Abdur Rozaki dalam buku Menabur Kharisma Menuai Kuasa: Kiprah Kiai dan Blater sebagai Rezim Kembar di Madura (2004) menjelaskan, istilah blater terutama populer di Madura wilayah barat, yakni Bangkalan dan Sampang. Oreng blater adalah orang yang memiliki kepandaian dalam hal kanuragan, terkadang disertai dengan ilmu kekebalan dan kemampuan magis yang menambah daya kharismatis lainnya. Ia juga memiliki kemampuan dalam ilmu agama, tetapi sebatas untuk pengembangan dirinya semata. Yang menonjol justru peran “sosialnya” sebagai sosok orang kuat di desa.

Usai peristiwa Jumat malam berdarah di Desa Bumi Anyar itu, laporan media massa menyebutkan, sosok Mat Tanjar, satu dari empat korban carok massal adalah guru silat pemilik ilmu kebal yang disegani warga. Namun Mat Tanjar tewas di tangan Hasan Busri. Sementara, tiga korban lain, Mat Terdam, Najehri, serta Hafid bukanlah warga biasa, tapi dari kalangan blater atau pendekar. Mat Tanjar dan Mat Terdam kakak beradik, dan Najehri adalah pamannya. (bangkapos.com, Rabu, 17 Januari 2024).

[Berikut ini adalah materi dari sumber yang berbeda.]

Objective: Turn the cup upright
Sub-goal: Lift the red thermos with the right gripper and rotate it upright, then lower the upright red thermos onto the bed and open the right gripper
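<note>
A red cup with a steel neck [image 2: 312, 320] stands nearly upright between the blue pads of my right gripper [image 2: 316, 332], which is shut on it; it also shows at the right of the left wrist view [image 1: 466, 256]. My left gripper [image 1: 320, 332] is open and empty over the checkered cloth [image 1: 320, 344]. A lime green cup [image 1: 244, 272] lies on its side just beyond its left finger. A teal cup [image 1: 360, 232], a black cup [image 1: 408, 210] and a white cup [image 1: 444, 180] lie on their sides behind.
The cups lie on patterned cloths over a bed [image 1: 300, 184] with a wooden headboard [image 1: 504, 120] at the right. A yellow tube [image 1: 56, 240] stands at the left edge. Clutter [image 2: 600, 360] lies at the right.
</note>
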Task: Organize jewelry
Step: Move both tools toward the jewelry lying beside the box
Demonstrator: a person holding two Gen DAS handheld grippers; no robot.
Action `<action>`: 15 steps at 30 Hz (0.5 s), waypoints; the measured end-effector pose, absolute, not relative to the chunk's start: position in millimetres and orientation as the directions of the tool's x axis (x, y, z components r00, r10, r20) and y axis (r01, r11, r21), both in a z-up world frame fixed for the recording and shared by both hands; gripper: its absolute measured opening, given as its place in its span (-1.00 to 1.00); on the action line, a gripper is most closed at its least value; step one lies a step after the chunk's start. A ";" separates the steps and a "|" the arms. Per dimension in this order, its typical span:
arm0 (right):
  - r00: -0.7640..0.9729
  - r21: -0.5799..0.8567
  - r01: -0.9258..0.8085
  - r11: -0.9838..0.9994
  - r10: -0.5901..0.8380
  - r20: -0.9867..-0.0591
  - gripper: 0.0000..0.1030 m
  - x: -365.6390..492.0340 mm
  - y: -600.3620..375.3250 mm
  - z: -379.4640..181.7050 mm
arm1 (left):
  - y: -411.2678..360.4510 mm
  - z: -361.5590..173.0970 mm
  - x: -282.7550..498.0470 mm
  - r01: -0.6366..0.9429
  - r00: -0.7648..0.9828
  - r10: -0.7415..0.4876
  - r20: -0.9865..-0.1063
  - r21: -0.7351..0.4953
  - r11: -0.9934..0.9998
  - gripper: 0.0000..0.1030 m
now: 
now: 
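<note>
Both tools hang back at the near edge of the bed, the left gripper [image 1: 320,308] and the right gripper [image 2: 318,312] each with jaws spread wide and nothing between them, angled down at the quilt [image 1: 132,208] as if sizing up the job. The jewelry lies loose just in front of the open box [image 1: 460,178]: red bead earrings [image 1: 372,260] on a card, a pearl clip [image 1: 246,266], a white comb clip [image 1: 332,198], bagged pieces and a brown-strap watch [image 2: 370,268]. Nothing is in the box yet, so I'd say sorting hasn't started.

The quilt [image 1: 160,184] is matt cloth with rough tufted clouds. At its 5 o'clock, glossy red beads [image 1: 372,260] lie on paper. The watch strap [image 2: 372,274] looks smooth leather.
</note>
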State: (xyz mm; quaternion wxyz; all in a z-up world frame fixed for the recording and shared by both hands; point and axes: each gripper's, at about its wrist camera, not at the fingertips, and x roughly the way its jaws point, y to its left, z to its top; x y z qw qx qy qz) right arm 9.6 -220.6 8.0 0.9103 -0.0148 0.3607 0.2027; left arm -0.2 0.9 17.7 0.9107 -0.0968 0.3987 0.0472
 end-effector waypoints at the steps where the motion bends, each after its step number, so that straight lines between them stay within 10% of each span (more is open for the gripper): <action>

Apresiasi masyarakat Madura terhadap sosok blater seringkali memunculkan sikap mendua. Di satu sisi, blater dicitrakan sebagai sosok yang memberikan perlindungan keselamatan secara fisik terhadap masyarakat. Blater dipersepsikan memiliki perangai yang halus, sopan, dan menghargai orang lain. Sekalipun ia memiliki kepandaian ilmu kanuragan serta jiwa pemberani, namun tidak dipamerkan secara sombong, sehingga membuat masyarakat menghormatinya. Sebaliknya, jika terdapat oreng blater tidak menjalankan peran “kebaikan” sosial dijuluki dengan sebutan bajingan yang kedudukannya lebih rendah ketimbang blater.

Namun kenyataan menunjukkan ketika sebutan blater dan bajingan ini merujuk pada sosok konkret atau individu tertentu, seringkali tidak berbeda. Dapat dikatakan, blater yang memiliki jiwa sosial sebagai pelindung masyarakat, hanya konsepsi ideal yang sulit ditemukan dalam kenyataan. Untuk kasus dan konteks tertentu dapat menjadi pahlawan, tetapi dalam kasus yang lain justru berperan sebagai penindas masyarakat.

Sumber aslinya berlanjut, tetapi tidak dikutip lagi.